### What to work on
Go through the listing below and output exactly the line with "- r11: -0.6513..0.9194", the line with "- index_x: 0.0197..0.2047", and each line between; omit the rest.

### Source data

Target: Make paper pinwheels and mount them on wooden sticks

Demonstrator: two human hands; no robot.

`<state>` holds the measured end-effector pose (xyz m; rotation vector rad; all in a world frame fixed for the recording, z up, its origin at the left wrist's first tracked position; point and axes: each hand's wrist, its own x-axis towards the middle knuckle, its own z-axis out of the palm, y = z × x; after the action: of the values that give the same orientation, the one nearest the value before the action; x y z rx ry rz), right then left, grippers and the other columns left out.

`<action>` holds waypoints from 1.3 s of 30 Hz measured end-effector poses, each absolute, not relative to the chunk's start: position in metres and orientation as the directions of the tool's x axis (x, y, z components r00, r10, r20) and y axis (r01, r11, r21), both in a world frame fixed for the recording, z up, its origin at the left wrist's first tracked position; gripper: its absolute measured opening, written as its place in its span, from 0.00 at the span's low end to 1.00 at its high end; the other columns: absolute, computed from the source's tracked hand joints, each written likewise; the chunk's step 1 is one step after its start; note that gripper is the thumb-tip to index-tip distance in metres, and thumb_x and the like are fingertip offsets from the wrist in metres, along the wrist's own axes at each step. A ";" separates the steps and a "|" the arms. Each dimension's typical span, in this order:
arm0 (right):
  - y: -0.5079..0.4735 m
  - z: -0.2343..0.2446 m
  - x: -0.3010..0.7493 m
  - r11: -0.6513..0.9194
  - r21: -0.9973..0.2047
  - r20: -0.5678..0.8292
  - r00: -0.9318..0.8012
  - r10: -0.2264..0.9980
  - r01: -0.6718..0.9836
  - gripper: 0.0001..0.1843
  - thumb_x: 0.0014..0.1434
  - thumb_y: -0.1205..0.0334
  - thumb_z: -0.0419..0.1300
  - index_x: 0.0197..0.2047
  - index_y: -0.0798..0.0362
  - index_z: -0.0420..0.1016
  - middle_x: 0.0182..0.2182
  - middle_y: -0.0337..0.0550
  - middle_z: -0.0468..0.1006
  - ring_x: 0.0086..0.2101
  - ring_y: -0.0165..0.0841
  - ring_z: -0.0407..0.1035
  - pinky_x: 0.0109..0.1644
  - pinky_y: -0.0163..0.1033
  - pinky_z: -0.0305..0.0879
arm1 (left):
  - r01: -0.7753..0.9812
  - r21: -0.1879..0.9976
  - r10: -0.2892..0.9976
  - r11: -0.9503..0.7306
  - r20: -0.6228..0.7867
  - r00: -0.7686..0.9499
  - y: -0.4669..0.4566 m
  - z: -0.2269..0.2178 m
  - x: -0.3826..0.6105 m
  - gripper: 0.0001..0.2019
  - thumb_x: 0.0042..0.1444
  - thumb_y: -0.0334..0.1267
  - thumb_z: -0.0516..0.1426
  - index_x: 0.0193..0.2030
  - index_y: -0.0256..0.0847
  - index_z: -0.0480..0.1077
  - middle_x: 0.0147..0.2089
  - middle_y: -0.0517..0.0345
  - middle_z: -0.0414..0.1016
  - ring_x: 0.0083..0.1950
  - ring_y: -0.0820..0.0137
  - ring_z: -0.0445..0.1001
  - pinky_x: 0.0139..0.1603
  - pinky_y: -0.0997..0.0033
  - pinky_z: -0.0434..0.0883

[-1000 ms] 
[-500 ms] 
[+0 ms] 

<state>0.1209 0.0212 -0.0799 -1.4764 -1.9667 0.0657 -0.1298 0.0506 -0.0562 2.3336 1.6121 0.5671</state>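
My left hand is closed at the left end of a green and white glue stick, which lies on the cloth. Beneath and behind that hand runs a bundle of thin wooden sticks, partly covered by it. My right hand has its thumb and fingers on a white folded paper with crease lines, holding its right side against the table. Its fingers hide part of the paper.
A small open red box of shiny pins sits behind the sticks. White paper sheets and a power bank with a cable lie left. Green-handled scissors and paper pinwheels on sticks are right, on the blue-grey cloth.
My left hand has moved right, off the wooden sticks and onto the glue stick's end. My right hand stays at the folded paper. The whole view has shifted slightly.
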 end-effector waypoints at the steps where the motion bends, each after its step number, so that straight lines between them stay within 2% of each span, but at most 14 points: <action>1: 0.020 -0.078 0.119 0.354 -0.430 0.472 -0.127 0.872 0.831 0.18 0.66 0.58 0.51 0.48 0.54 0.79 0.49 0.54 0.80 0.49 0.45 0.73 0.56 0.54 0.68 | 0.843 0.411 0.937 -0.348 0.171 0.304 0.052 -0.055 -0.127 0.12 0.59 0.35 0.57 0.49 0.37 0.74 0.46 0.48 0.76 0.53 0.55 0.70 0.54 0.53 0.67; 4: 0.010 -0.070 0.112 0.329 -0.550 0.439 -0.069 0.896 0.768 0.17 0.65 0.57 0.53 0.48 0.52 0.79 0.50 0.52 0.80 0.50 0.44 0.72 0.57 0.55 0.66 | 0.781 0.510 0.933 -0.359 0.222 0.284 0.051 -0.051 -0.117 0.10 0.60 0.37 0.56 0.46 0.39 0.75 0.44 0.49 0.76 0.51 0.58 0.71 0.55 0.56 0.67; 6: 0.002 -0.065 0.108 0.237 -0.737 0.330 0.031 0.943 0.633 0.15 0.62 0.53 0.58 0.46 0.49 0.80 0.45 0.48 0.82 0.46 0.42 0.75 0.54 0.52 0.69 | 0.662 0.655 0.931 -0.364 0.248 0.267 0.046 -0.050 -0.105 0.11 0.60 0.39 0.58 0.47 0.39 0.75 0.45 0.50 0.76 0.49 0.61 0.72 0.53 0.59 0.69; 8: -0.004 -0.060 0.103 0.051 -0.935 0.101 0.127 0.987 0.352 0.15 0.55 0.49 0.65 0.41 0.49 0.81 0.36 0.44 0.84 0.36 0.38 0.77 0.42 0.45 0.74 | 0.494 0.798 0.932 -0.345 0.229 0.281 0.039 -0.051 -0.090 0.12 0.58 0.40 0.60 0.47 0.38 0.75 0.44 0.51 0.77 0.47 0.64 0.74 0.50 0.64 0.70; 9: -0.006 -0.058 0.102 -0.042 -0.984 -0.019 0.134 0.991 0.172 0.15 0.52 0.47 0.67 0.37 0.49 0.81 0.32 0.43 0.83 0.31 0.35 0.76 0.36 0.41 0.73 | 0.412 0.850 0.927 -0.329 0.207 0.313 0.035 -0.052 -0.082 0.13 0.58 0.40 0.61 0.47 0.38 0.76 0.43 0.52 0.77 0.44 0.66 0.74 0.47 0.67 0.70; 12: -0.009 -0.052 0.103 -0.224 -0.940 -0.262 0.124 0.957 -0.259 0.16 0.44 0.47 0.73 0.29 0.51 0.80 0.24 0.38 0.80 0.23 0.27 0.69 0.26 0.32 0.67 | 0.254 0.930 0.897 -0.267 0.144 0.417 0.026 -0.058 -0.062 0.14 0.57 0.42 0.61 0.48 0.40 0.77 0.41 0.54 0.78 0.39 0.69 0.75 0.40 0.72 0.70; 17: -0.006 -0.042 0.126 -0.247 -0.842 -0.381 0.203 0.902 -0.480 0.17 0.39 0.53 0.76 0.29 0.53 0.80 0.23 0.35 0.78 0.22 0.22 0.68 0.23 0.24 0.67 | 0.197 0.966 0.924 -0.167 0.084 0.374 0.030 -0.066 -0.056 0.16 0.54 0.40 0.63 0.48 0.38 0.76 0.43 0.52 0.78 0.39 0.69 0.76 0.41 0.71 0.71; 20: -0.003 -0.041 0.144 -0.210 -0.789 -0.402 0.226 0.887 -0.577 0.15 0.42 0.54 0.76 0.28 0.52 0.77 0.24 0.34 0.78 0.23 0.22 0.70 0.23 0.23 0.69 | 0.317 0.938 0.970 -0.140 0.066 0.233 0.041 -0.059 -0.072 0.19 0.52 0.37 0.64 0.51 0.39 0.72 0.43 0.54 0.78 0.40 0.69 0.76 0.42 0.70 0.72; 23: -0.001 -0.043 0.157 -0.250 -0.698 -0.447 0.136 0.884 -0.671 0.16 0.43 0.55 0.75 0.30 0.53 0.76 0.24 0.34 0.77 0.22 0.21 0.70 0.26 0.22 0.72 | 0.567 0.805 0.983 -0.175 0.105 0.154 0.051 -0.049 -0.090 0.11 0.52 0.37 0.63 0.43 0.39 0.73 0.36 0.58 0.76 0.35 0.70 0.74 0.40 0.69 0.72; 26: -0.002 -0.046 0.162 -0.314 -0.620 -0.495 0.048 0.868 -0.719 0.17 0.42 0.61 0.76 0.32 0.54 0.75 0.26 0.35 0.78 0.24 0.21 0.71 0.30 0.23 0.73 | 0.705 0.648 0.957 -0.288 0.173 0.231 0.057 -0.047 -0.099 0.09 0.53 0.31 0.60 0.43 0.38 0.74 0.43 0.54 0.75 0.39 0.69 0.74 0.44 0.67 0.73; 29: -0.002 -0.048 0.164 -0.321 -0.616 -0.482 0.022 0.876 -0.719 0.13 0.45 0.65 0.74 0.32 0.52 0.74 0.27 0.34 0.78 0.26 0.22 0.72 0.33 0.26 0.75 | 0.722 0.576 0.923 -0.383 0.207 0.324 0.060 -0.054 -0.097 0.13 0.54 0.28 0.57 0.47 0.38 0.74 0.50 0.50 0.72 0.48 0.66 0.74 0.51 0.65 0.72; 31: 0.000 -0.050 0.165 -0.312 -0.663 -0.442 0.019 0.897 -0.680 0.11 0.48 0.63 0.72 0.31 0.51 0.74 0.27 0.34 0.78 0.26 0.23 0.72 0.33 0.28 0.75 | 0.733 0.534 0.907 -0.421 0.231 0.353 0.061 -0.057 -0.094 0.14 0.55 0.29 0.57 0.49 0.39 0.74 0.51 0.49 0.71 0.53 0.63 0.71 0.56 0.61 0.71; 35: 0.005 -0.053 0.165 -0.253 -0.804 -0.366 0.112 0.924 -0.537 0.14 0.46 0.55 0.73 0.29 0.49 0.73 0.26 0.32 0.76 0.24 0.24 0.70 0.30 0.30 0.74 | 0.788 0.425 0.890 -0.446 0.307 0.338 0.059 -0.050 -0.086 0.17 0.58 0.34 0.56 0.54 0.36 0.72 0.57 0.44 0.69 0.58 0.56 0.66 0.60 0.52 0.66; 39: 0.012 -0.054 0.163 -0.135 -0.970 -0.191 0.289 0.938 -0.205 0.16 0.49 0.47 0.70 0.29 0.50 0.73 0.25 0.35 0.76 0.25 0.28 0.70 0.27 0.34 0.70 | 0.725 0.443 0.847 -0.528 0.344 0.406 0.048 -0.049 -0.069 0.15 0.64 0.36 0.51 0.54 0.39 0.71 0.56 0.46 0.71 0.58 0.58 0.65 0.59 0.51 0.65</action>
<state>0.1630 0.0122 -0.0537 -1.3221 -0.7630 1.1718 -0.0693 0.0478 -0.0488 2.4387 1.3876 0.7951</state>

### Exercise solution
  - r11: -0.6513..0.9194
  - r21: -0.9973..0.2047
  - r20: -0.5678..0.8292
  - r00: -0.9318..0.8012
  - r10: -0.2264..0.9980
  - r01: -0.6718..0.9836
  - gripper: 0.0001..0.1843
  - thumb_x: 0.0014..0.1434
  - thumb_y: -0.1205..0.0334
  - thumb_z: -0.0419..0.1300
  - index_x: 0.0197..0.2047

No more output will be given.